(4ah) Fabrication of Engineered, Monodisperse Particles for Respiratory Drug Delivery | AIChE

(4ah) Fabrication of Engineered, Monodisperse Particles for Respiratory Drug Delivery

Authors 

Fromen, C. A. - Presenter, University of Michigan



Drug delivery via the lung holds great promise for the local and systemic delivery of a wide variety of materials; however, current respiratory drug delivery systems are surprisingly inefficient, making delivery of expensive materials, such as biologicals, impractical. Using the top-down, micro-molding technique referred to as PRINT (Particle Replication In Non-wetting Templates), powders have been fabricated with predetermined individual particle properties which can improve dispersion, control deposition and tailor therapeutic responses.  These aerosols have been characterized with geometric standard deviations well below 1.2 when nebulized, indicating a monodisperse aerosol.

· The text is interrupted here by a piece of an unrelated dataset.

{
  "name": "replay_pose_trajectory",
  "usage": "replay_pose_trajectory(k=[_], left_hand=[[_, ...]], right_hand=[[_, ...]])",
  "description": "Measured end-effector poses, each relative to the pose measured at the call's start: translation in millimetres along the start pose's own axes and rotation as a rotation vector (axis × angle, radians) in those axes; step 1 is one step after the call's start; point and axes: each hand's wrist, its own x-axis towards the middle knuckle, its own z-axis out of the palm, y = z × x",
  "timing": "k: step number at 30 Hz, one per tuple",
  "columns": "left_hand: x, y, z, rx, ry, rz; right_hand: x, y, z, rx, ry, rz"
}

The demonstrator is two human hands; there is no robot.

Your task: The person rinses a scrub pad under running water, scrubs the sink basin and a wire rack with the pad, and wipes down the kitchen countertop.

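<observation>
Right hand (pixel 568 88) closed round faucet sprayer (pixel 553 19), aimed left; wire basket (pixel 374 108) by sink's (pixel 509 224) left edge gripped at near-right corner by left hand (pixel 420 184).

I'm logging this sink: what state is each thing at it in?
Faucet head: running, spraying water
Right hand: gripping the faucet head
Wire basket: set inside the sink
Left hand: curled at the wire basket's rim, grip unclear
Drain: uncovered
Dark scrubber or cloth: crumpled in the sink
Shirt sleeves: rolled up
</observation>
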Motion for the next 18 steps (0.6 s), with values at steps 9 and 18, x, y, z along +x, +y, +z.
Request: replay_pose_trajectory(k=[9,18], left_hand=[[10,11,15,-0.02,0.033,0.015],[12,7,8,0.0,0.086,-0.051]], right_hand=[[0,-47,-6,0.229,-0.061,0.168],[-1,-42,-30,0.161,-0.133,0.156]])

Shape factors have been characterized for all non-spherical geometries by correcting for the drag of shaped particles in the flow conditions of an aerodynamic particle size (APS) spectrometer.  Dry powder PRINT aerosols have been sized from numerous aerosol devices, yielding high emitted doses and tailored deposition as a function of particle geometry.  Particle shape was found to also be critical in downstream cellular interactions in the lung; particle uptake by alveolar macrophages was observed to differ by over two-fold between particles of similar aerodynamic diameters but different shapes, implying the potential to tailor avoidance of macrophage clearance in the lung.  When dosed to mice airways via intratracheal administration, cargo-free PRINT particles were observed to remain immunologically inert in the lung for seven days, with minimal clearance, airway remodeling, or triggering of host immunity by either pro-inflammatory cytokine production or cellular recruitment.  In total, these data suggest that PRINT aerosols hold promise for localized and sustained pulmonary therapeutics through designed particle characteristics which modulate dispersion, deposition, cellular interactions and therapeutic responses.